/parse_yaml

a simple yaml parser implemented in bash

Primary LanguageShellGNU General Public License v3.0GPL-3.0

parse_yaml

a simple yaml parser implemented in bash

parse_yaml provides a bash function that allows parsing simple YAML files. The output is shell code that defines shell variables which contain the parsed values. bash doesn't support multidimensional arrays.
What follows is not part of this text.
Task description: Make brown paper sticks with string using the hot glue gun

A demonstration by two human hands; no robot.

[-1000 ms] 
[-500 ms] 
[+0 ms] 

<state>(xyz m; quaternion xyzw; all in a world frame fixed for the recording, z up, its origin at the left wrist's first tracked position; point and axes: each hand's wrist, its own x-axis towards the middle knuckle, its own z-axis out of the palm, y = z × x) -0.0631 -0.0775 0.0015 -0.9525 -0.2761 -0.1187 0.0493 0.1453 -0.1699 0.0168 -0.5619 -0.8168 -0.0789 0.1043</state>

Therefore a separate variable is created for each value, and the name of the variable consists of the names of all levels in the yaml file, glued together with a separator character which defaults to _.

Usage

first source the script that defines parse_yaml

source parse_yaml.sh

then, you can parse yaml files and assign shell variables

eval $(parse_yaml sample.yml)

or postprocess the output by other shell scripts or tools that take their input from stdin

parse_yaml sample.yml | some_script

also, you can load defaults from one yaml file and overwrite the values with the ones of a specific file

eval $(parse_yaml defaults.yml)
eval $(parse_yaml sample.yml)

a prefix can be supplied as second argument. This prefix may also be an empty string, which allows you to supply a third argument which changes the separator string (e.g. from underscore to dash):

eval $(parse_yaml sample.yml "" "-")

A simple example input file:

---
global:
  input:
    - "main.c"
    - "main.h"
  flags: [ "-O3", "-fpic" ]
  sample_input:
    -  { property1: value1, property2: value2 }
    -  { property1: "value 3", property2: 'value 4' }
  licence: |
    this is published under
    open source license
    in the hope that it would 
    be useful
...

and here the parsed output:

global_input_1="main.c"
global_input_2="main.h"
global_flags_1="-O3"
global_flags_2="-fpic"
global_sample_input_1_property1="value1"
global_sample_input_1_property2="value2"
global_sample_input_2_property1="value 3"
global_sample_input_2_property2="value 4"
global_licence="this is published under\nopen source license\nin the hope that it would \nbe useful\n"
__=" global"
global_=" global_input global_flags global_sample_input global_licence"
global_flags_=" global_flags_1 global_flags_2"
global_input_=" global_input_1 global_input_2"
global_sample_input_=" global_sample_input_1 global_sample_input_2"
global_sample_input_1_=" global_sample_input_1_property1 global_sample_input_1_property2"
global_sample_input_2_=" global_sample_input_2_property1 global_sample_input_2_property2"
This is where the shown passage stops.